● **To do**
Search the records for "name". Report every line where it occurs.

● **Records supplied**
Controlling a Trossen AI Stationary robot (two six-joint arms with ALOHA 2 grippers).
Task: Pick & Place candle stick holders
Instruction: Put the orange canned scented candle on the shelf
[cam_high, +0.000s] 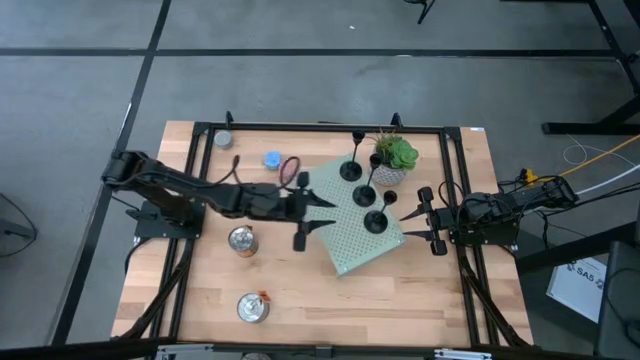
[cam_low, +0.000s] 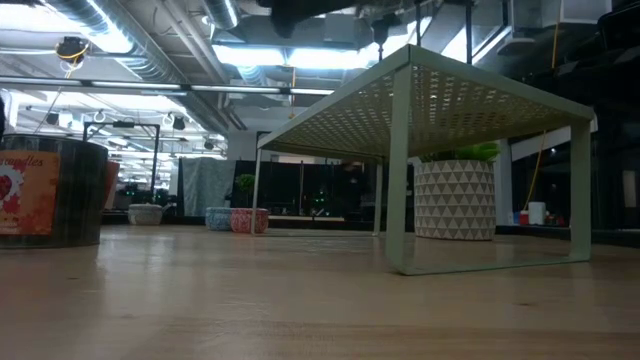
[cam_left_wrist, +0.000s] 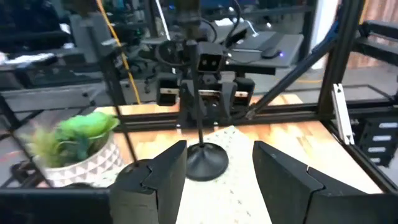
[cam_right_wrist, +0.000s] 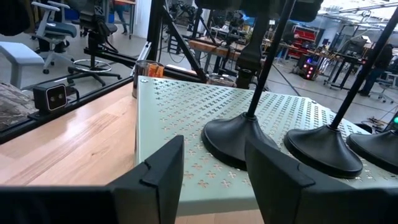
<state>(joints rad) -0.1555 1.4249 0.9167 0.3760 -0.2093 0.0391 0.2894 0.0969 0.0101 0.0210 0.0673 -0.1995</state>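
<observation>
Here, three black candle stick holders stand on the pale green perforated rack mid-desk.
No label reads clearly; the tin's orange print is cut off. The left gripper hovers at the rack's left edge, fingers parted, holding nothing. The right gripper waits at its right edge, likewise open, empty. The potted plant stands at the rack's far corner.

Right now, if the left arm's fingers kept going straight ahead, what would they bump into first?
Probably the nearest candle stick holder on the green perforated shelf: it stands right between the left gripper's open fingers. Depth is hard to judge.
</observation>
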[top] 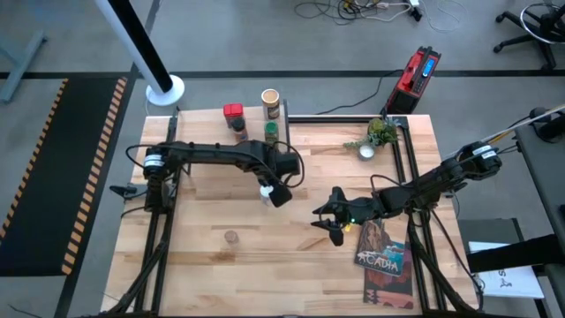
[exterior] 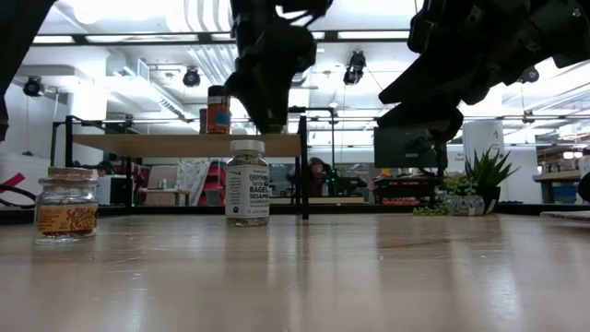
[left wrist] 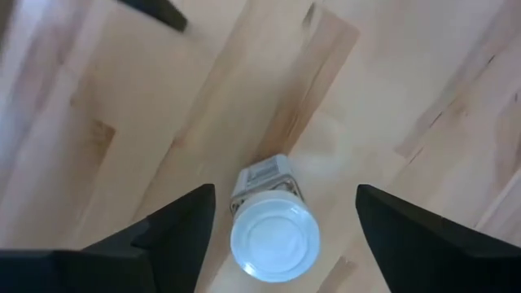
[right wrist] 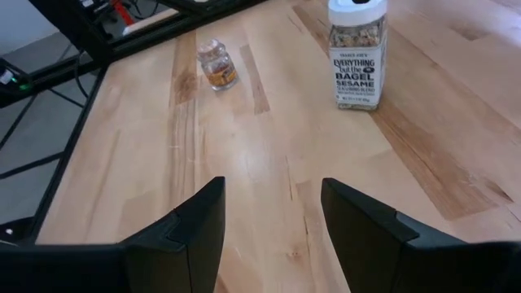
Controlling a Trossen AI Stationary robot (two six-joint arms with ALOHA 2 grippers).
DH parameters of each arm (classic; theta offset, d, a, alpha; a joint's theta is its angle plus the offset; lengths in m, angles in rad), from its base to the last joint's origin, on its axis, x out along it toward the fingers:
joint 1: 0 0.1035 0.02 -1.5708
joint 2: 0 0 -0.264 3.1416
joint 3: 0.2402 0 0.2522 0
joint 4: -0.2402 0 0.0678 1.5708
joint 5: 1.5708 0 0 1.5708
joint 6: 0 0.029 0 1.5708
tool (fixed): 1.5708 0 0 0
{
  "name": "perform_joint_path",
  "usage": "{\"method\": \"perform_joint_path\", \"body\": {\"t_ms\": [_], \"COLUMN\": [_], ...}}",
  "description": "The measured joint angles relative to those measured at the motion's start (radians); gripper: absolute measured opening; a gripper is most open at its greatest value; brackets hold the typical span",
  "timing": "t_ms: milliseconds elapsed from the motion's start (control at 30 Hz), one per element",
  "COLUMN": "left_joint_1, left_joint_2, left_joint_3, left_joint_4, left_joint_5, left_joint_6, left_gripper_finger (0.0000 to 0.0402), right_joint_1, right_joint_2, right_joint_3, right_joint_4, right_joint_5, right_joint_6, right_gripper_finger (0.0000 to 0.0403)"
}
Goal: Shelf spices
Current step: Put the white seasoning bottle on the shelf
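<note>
A white-capped clear jar point(left wrist: 273, 236) point(exterior: 247, 183) stands upright on the tabletop at mid table. My left gripper point(left wrist: 285, 191) point(top: 274, 192) hovers just above it, open, fingers pointing down on either side of the cap without touching. My right gripper point(right wrist: 273, 220) point(top: 325, 221) is open over bare wood right of centre. A small brown jar point(top: 231, 237) point(right wrist: 218, 67) stands alone toward the near edge. The shelf point(exterior: 184, 145) is at the far edge. A red tin point(top: 233, 112), a tan canister point(top: 270, 99), a dark-capped jar point(top: 239, 134) and a green-lidded jar point(top: 270, 132) stand there.
A small plant in a white pot point(top: 380, 134) stands at the far right. The "Acadia" book point(top: 386, 261) lies near the right front corner, close under my right arm. Bare wood lies between the white-capped jar and the shelf.
</note>
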Motion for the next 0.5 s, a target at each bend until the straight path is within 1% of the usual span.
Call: {"method": "perform_joint_path", "body": {"t_ms": [67, 200, 300, 367, 500], "left_joint_1": [0.008, 0.021, 0.028, 0.029, 0.029], "left_joint_2": [0.000, 0.000, 0.000, 0.000, 0.000], "left_joint_3": [-0.013, -0.032, -0.046, -0.058, -0.078], "left_joint_4": [0.000, 0.000, 0.001, 0.000, -0.007], "left_joint_5": [0.023, 0.031, 0.077, 0.094, 0.095], "left_joint_6": [-0.009, -0.021, -0.034, -0.038, -0.040], "left_gripper_finger": [0.0297, 0.0322, 0.0337, 0.0344, 0.0347], "right_joint_1": [0.000, 0.000, 0.000, 0.000, 0.000], "right_joint_2": [0.000, 0.000, 0.000, 0.000, 0.000], "right_joint_3": [0.000, 0.000, 0.000, 0.000, 0.000], "right_joint_4": [-0.008, -0.009, -0.008, -0.009, -0.008], "right_joint_5": [-0.003, -0.003, -0.013, -0.020, -0.022], "right_joint_6": [0.000, -0.005, -0.009, -0.010, -0.010], "right_gripper_finger": [0.0181, 0.0181, 0.0181, 0.0181, 0.0181]}}
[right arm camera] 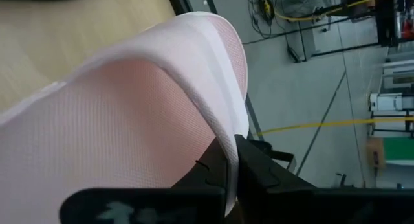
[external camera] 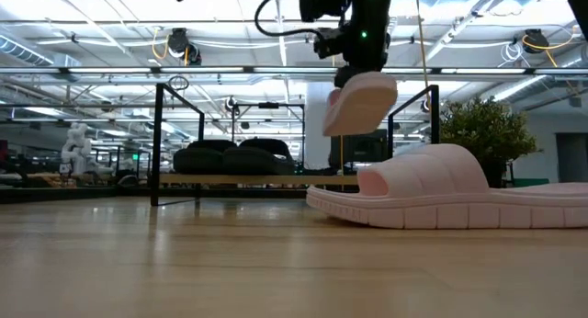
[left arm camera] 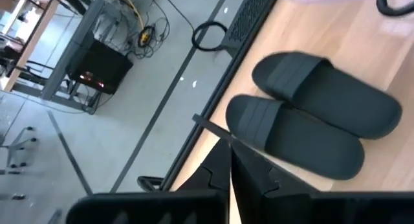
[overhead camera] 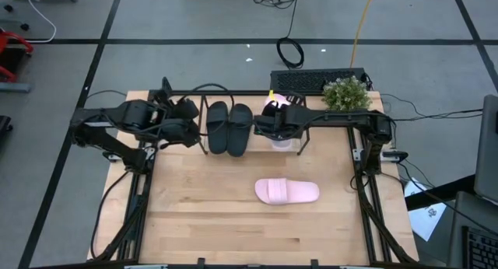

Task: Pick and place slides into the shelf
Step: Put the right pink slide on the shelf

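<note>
My right gripper (external camera: 356, 68) is shut on a pale pink slide (external camera: 360, 105), held in the air over the right part of the shelf (external camera: 175, 178); in the high view the slide (overhead camera: 282, 138) shows beneath the gripper (overhead camera: 272, 123). Two matte black slides (overhead camera: 229, 129) lie side by side, soles down, on the shelf board. The other pink slide (overhead camera: 286, 191) lies sole down on the table, nearer than the shelf. My left gripper (overhead camera: 189, 120) hovers shut at the shelf's left end, beside the black slides (left arm camera: 310, 120), holding nothing. My right gripper pinches a thin pale edge of the pink slide (right arm camera: 223, 143) between its two fingers; whether that edge belongs to the strap or the sole, I cannot tell. It comes from above. The slide hangs tilted below the fingers, lifted clear of shelf and table.
A potted plant (overhead camera: 346, 92) and a black keyboard (overhead camera: 311, 81) sit at the table's far right. Black frame rails (overhead camera: 366, 199) run along both table sides. Open wood lies around the pink slide on the table. Cables lie on the floor beyond.
</note>
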Robot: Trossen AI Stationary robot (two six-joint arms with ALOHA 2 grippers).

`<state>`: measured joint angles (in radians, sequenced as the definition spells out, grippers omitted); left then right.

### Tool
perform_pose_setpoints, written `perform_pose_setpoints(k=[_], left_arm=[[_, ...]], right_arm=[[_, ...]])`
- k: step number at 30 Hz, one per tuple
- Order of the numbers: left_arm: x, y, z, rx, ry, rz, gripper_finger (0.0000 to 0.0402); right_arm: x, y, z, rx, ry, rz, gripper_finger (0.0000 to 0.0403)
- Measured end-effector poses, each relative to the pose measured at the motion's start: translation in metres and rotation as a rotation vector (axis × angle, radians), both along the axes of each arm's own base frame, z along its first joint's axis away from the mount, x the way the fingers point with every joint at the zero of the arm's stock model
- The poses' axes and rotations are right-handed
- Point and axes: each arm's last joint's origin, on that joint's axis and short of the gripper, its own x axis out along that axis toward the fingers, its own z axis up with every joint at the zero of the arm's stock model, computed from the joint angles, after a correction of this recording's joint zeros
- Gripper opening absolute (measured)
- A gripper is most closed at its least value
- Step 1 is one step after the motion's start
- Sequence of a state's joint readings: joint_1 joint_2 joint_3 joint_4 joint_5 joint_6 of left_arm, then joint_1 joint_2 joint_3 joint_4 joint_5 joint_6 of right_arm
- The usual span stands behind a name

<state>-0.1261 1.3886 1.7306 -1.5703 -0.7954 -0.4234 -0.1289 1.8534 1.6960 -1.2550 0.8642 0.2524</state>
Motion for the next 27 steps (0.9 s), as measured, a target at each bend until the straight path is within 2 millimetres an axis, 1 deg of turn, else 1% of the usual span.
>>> perform_pose_setpoints(k=[4,7,11,16,27], left_arm=[[0.002,0.001,-0.012,0.003,0.053,0.004,0.0025],[0.004,0.002,-0.022,0.006,0.092,0.007,0.0033],[0.005,0.001,-0.031,0.01,0.127,0.009,0.0036],[0.005,0.001,-0.032,0.006,0.128,0.01,0.0037],[0.005,0.001,-0.032,0.005,0.128,0.01,0.0035]], right_arm=[[-0.002,-0.001,-0.008,0.002,0.029,-0.001,0.0],[-0.005,-0.001,-0.017,-0.022,0.06,-0.002,0.0],[-0.01,-0.001,-0.027,-0.037,0.116,0.003,0.0],[-0.014,0.0,-0.039,-0.032,0.155,0.004,0.0],[-0.02,0.001,-0.06,-0.031,0.177,0.006,0.0]])
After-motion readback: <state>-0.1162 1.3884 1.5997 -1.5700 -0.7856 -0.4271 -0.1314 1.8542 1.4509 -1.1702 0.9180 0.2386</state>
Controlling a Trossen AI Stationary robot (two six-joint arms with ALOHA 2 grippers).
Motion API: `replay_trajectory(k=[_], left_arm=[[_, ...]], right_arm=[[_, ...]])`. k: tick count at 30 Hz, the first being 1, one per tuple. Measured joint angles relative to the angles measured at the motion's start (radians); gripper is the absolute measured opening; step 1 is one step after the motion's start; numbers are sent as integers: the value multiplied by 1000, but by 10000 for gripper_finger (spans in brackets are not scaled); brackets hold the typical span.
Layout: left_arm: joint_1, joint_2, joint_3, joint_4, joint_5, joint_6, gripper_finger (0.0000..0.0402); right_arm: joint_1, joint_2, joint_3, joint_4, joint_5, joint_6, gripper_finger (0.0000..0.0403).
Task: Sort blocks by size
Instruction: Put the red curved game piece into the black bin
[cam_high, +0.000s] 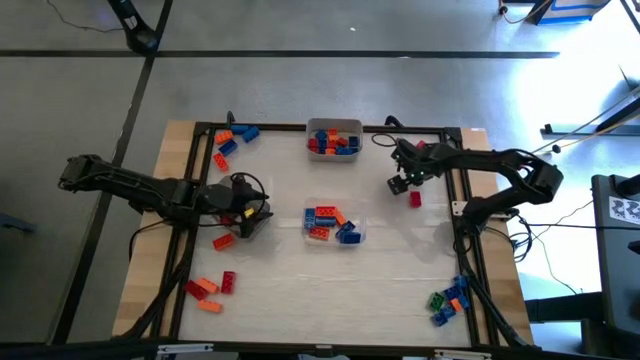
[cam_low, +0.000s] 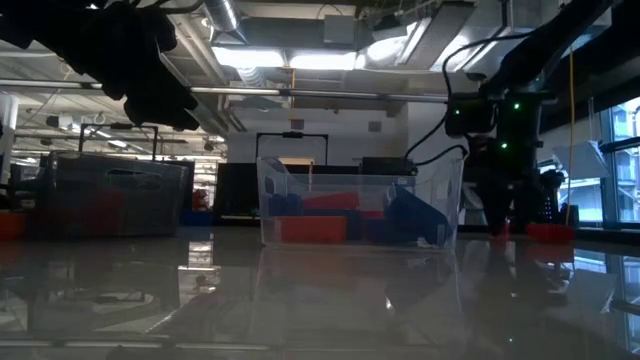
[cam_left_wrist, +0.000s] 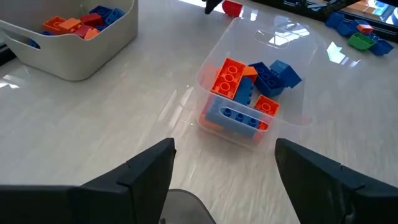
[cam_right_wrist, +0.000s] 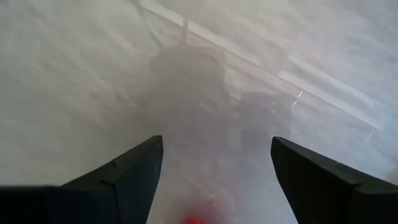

● **Exercise response**
  "name": "perform_joint_path",
- The usual span stands behind a name

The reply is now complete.